温莎日记 31

To elaborate consider a sequence of independent and identically distributed (i.i.d.) random variablesX_1,X_2,... with X_i ∈ X ⊆ R. In statistics we could be interested in the behaviour of the random variable X_N or some statistic T : X^N → R as N grows.

Convergence in L_p

As we shall see that convergence in L_p guarantees convergence in probability. However, we will see by counter example, that the converse is not true.

Definition 1.2.4. The sequence of random variables X_1,X_2,... converges in L_pto random variable X, for 0 < p < +∞ if: 

\lim_{N\to ∞} E[|X_N-X|^p]=0.

Theorem 1.2.6. Let 0 < r < p < +∞. If X_N \rightarrow  _{L_p} X then X_N \rightarrow _{L_r}X .

In order to prove this result, we use the H¨older inequality. Let 1 < s, t < +∞ with 1/s + 1/t = 1 then for any two random variables Z and Y of moments s and t respectively

E[|ZY|] \leq  E[{|Z|}^s]^{1/s}E[|Y|^t]^{1/t}.

Theorem 1.2.7. Let 1 ≤ p < +∞. If X_N →_{L_p} X then X_N →_P X.

Population, Sample and Models

Often data collected from an experiment are a collection of measurements on a variable of interest. The way one often proceeds in statistics is to hypothesize a model of the data, which we term the population. One then collects data to form a sample. We begin by introducing the notion of a model for data collection.

Definition 2.2.1. The random variables X_1, . . . , X_n are called a random sample of size n from the population f_X(x) if X_1, . . . , X_n are i.i.d. random variables with PMF or PDF f_X(x).

In principle, the random variables could be vector-valued, and indeed, the i.i.d. property is not really needed per-se. In general, one can easily extend this pseudo definition to where the samples form a Markov chain or any other type of (interesting) dependence structure. However, to facilitate much of what will follow, we will maintain the notion that the random variables are i.i.d. In our case we are assuming that the model for data f_X is the same each time and that our measurements are somehow ‘independent’, which of course eliminates some interesting data types, such as those observed in time or space or both. Clearly, as we have seen already, that the joint density (we will use this term exchangeably for PMF or PDF) of the random variables is

f_{X_{1:n}}(x_1,...,x_n)=\prod_{i=1}^n f_X(x_i).

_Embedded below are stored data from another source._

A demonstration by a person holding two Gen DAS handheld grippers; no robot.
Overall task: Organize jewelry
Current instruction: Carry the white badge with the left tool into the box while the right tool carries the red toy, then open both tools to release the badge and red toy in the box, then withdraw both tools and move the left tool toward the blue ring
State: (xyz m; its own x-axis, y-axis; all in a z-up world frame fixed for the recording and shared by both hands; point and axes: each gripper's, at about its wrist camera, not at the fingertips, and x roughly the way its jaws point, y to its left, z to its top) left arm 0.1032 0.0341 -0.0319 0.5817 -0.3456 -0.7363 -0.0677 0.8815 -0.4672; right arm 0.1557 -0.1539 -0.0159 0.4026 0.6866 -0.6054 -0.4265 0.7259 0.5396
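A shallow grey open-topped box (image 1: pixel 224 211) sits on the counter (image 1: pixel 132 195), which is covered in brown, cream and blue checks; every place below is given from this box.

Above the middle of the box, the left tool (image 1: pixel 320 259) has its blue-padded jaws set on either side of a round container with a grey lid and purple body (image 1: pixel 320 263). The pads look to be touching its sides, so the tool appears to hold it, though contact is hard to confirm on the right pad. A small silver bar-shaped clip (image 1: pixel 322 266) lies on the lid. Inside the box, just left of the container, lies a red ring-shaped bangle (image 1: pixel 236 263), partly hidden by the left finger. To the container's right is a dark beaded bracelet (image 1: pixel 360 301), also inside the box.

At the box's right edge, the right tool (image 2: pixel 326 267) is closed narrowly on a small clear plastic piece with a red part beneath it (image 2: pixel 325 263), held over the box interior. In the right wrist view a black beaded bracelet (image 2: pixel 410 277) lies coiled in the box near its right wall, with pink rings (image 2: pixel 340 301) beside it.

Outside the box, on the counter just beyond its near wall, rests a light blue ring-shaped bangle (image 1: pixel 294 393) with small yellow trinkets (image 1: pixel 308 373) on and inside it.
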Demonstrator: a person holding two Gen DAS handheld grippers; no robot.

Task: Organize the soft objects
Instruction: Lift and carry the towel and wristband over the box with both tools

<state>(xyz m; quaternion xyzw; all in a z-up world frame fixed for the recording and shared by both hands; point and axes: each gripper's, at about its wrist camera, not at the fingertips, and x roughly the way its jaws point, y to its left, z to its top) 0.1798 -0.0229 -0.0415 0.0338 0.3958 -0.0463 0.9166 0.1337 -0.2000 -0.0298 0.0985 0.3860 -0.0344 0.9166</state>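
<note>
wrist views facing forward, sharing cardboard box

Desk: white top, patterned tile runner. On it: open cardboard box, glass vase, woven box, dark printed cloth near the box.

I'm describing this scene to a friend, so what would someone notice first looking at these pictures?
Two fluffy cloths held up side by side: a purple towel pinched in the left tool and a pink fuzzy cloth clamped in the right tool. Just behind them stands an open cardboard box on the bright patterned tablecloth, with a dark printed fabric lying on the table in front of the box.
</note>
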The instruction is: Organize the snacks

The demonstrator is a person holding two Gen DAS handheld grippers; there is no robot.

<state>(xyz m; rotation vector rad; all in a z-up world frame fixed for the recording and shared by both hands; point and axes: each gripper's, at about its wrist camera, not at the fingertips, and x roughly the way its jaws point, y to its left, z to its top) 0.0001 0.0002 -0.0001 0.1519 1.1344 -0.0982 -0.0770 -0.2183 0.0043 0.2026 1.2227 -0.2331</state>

In much of our work, we will assume that there is a finite dimensional parameter θ ∈ Θ which unknown, which charaterizes the density f_X(x), which we will write as f_X(x; θ). The joint density is thus

f_{X_{1:n}}(x_1,...,x_n;\theta )=\prod_{i=1}^n f_X(x_i;\theta ).

Lots of work will be on trying to find good methods to estimate θ in a basis of observed data (the sample)x_1, . . . , x_n. We have already seen the maximum likelihood method and this will be considered in more details later on in this course. Other work will focus on constructing formal statistical tests for the parameter θ, where the test will have a statistical or physical interpretation. For instance a test that two variables have ‘no relationship’. Especially for ‘frequentist’ statistics (of which almost all this course is concerned with, despite my own opinion of this type of inference) the test methods, or estimates of the θ may be based or justified on large sample (n) properties of the associated model.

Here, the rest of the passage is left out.